| Dataset excerpts |
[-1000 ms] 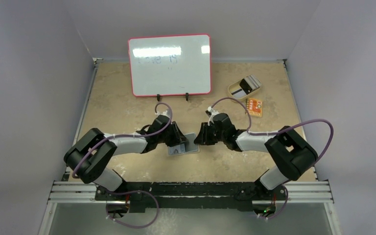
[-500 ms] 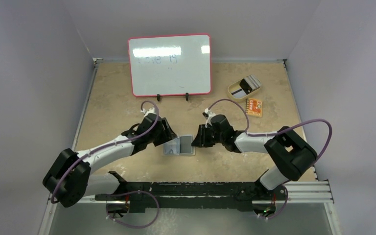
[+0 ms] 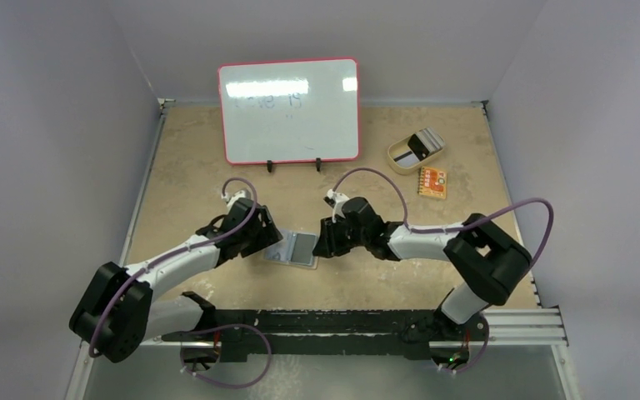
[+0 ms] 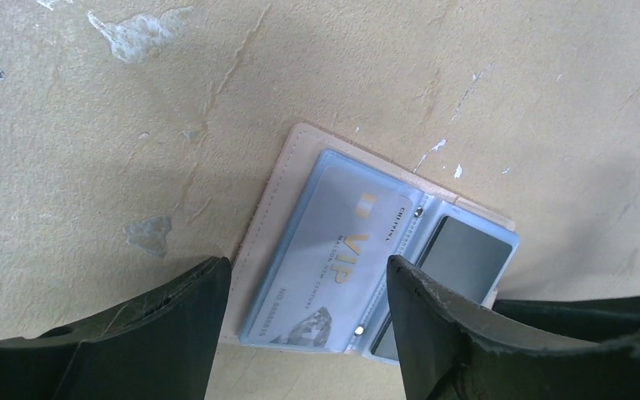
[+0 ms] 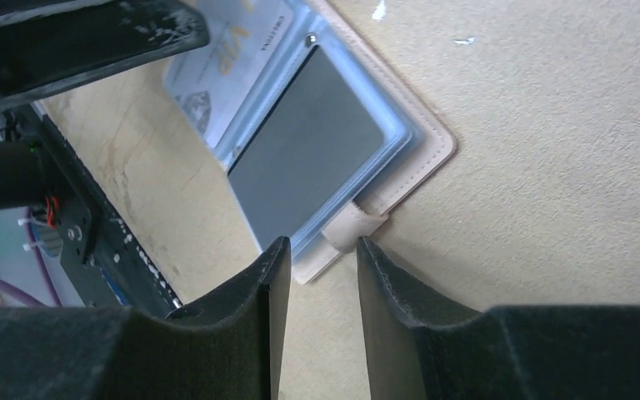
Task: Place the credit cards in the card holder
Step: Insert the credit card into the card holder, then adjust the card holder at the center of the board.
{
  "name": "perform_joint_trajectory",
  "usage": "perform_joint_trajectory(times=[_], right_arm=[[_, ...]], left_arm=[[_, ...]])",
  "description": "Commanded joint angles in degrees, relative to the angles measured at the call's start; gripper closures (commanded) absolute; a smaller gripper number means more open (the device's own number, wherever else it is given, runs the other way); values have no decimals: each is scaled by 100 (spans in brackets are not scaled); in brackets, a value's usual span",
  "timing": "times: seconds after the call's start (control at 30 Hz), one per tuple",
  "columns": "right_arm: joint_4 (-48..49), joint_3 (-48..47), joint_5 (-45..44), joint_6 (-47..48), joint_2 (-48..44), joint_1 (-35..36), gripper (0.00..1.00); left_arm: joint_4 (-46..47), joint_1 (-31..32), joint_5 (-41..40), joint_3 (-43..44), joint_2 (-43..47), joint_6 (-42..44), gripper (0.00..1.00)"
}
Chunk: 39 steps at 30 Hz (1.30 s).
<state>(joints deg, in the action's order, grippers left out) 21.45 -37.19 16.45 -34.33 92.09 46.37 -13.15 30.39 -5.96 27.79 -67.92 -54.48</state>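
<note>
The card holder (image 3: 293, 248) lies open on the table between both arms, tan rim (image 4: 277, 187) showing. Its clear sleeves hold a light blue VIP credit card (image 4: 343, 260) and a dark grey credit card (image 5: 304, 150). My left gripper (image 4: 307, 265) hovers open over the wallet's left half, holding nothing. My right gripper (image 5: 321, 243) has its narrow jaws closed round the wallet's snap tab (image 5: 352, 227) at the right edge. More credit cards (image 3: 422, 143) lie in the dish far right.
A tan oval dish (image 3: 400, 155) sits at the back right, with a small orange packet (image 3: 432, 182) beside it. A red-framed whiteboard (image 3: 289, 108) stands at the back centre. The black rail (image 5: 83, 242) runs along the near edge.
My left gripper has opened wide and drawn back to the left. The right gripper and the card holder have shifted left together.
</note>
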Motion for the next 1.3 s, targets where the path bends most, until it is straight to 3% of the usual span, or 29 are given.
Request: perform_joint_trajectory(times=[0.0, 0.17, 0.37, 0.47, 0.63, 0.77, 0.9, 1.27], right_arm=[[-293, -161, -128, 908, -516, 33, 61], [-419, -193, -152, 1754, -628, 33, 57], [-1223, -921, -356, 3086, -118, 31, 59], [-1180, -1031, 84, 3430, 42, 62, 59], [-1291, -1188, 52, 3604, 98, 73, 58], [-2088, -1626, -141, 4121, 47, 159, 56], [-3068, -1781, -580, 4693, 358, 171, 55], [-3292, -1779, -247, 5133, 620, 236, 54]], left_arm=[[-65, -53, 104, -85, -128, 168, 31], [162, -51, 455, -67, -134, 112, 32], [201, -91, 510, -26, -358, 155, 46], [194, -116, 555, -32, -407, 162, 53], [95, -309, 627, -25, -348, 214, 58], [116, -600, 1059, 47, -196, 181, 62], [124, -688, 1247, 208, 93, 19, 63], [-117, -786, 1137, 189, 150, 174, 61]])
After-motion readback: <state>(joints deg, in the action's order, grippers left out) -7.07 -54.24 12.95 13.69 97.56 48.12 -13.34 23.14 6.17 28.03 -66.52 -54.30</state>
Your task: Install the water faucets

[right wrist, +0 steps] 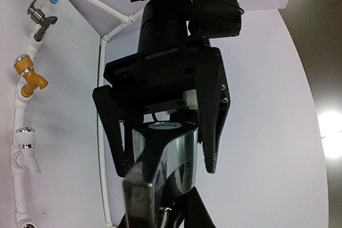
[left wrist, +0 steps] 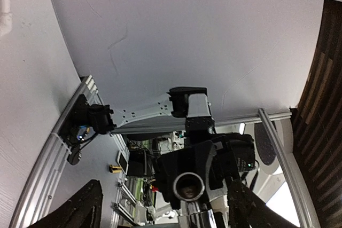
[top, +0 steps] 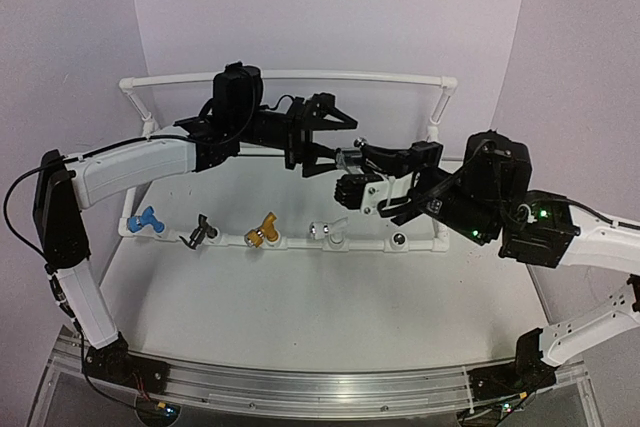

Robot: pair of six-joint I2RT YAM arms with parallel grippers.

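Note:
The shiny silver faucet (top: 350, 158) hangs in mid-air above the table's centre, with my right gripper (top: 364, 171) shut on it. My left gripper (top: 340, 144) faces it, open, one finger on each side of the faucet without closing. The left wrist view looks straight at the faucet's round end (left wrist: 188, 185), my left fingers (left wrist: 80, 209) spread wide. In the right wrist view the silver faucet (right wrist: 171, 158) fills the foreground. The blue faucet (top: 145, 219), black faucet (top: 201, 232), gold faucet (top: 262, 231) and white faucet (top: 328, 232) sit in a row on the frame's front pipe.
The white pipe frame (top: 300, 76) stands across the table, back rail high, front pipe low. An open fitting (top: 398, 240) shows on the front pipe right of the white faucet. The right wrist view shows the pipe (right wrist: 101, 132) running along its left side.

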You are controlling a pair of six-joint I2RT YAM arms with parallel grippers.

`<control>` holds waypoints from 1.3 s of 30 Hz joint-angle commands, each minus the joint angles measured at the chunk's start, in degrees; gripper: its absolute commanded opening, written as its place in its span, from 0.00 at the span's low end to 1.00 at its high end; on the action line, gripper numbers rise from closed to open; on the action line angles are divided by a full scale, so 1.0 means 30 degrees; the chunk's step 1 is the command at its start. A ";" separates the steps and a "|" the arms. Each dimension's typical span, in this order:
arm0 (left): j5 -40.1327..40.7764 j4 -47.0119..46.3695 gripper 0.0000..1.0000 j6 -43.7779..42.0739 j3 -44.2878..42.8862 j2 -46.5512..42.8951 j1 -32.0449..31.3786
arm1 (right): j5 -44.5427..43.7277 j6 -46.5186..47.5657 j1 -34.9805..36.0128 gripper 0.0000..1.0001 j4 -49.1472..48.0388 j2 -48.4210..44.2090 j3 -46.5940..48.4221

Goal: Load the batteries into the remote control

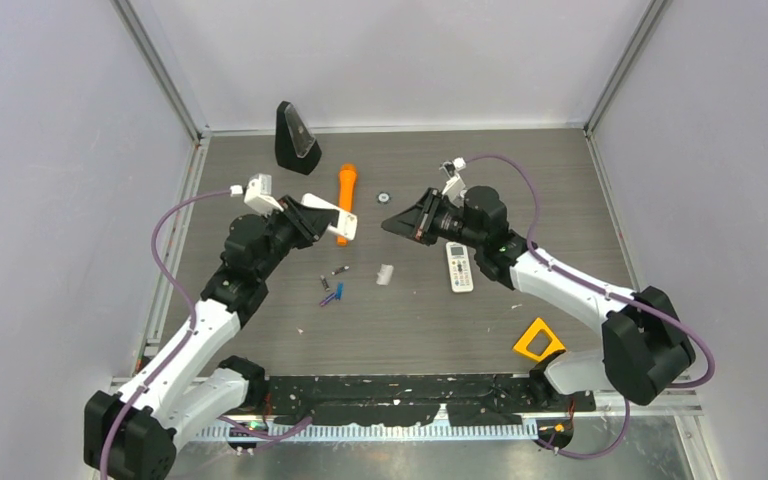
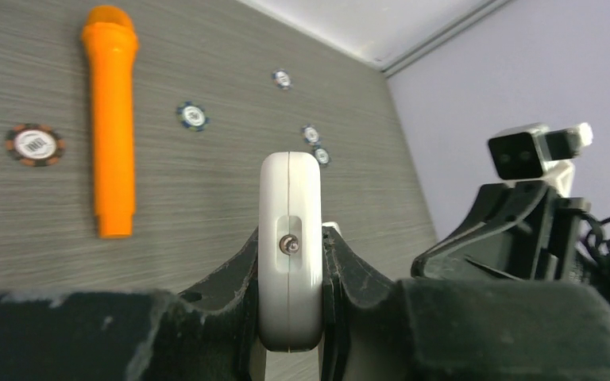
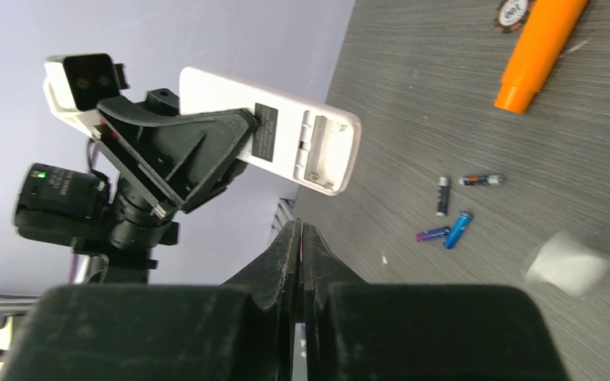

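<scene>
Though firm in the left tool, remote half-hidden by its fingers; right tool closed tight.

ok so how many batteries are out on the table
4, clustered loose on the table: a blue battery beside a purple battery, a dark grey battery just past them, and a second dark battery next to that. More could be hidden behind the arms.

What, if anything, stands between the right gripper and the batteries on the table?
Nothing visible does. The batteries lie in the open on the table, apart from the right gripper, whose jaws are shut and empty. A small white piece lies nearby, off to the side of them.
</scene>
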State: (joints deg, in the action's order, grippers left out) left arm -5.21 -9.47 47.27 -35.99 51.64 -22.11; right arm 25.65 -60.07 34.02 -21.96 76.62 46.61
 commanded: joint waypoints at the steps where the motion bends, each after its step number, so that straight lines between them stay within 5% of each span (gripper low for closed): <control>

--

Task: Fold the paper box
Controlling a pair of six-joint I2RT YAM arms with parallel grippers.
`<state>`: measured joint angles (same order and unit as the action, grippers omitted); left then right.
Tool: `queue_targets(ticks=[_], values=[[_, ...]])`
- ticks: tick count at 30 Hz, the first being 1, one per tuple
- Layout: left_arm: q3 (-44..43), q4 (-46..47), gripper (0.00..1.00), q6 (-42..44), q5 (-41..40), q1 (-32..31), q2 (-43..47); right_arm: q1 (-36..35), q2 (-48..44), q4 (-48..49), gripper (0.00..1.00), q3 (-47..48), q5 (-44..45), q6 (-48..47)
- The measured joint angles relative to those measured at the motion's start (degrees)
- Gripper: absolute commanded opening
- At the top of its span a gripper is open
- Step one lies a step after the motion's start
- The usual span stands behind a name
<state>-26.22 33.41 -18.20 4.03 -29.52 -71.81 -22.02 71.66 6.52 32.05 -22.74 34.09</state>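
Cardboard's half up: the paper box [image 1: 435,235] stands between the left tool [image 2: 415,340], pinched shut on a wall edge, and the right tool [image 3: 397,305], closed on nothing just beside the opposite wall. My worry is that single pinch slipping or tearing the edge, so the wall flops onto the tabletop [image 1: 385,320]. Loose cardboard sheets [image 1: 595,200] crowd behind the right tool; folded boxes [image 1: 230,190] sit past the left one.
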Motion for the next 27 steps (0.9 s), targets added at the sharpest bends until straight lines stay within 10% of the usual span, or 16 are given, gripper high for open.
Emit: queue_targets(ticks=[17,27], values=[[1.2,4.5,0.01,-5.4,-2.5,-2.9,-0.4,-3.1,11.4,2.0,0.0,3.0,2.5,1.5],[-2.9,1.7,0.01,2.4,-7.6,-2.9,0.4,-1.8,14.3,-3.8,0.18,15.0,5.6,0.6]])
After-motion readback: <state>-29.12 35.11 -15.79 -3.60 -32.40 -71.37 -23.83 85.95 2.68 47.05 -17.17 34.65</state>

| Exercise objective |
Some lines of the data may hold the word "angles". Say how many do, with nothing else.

| Result of the task |
4